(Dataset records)
<<<<

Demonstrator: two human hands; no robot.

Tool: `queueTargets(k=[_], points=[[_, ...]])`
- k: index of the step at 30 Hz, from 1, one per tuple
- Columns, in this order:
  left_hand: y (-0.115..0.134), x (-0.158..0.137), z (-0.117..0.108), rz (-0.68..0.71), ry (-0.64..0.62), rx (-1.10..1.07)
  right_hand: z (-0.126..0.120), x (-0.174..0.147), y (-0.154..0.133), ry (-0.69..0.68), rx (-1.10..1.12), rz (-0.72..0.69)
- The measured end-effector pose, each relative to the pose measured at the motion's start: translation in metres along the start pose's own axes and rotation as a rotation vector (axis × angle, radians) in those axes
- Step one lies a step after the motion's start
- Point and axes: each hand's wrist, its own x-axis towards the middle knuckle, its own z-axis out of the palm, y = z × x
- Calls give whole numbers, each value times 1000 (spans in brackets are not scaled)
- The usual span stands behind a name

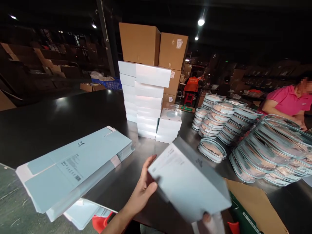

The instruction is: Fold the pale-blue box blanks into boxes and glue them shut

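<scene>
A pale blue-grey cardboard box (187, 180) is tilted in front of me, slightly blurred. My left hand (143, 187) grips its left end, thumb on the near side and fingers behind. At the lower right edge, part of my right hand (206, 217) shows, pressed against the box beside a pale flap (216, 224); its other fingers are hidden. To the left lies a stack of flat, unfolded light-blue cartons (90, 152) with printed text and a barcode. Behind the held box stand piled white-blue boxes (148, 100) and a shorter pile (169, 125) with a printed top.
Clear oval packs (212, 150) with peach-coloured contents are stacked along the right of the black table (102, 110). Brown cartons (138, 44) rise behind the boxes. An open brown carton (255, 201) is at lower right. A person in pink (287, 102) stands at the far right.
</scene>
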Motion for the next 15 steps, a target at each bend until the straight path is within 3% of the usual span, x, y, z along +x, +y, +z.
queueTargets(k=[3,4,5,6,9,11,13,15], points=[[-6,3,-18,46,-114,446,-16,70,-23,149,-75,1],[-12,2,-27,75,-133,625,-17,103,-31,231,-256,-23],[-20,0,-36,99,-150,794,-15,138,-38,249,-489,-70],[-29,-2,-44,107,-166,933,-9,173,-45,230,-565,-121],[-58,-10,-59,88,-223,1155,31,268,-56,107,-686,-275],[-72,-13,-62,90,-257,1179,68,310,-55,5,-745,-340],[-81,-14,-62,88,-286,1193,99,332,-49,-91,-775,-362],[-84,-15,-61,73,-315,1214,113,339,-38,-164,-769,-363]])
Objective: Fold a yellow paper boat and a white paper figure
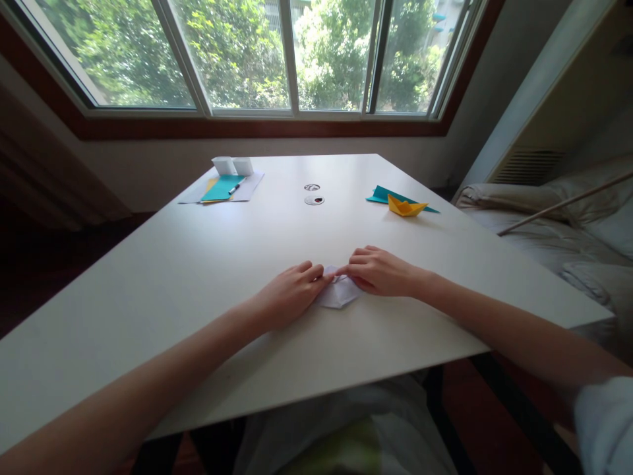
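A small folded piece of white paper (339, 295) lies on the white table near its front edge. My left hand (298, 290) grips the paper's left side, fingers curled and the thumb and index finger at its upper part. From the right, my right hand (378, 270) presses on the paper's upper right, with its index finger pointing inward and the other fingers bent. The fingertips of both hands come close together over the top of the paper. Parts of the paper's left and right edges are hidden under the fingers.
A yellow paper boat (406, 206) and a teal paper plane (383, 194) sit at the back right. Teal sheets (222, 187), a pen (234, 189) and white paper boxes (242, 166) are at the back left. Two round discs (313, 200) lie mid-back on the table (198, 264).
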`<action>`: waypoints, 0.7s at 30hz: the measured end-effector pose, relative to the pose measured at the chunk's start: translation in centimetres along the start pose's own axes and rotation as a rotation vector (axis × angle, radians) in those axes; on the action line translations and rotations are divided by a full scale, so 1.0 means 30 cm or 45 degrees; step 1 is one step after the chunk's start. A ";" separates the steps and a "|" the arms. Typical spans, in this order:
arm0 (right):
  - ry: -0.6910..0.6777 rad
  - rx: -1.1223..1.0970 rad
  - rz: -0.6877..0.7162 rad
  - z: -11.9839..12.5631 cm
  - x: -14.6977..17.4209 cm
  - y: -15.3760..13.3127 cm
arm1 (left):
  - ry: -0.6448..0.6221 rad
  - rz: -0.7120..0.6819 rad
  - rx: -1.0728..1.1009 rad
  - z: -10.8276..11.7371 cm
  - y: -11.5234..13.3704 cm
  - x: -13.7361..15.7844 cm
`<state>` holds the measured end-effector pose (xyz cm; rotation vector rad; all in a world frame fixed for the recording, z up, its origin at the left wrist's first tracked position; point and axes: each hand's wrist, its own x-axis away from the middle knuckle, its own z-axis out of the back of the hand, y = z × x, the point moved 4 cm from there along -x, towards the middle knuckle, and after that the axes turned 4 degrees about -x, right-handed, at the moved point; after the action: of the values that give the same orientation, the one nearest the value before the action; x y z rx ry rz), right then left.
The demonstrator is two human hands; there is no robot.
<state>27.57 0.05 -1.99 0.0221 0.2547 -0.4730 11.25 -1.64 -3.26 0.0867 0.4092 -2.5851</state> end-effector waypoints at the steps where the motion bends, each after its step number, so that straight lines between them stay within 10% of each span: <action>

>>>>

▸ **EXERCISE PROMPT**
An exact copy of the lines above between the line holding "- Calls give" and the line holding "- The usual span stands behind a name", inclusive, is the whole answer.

▸ **WRITTEN RESPONSE**
- Calls give whole numbers, each value times 1000 (spans in brackets are not scaled)
- The usual span stands behind a name

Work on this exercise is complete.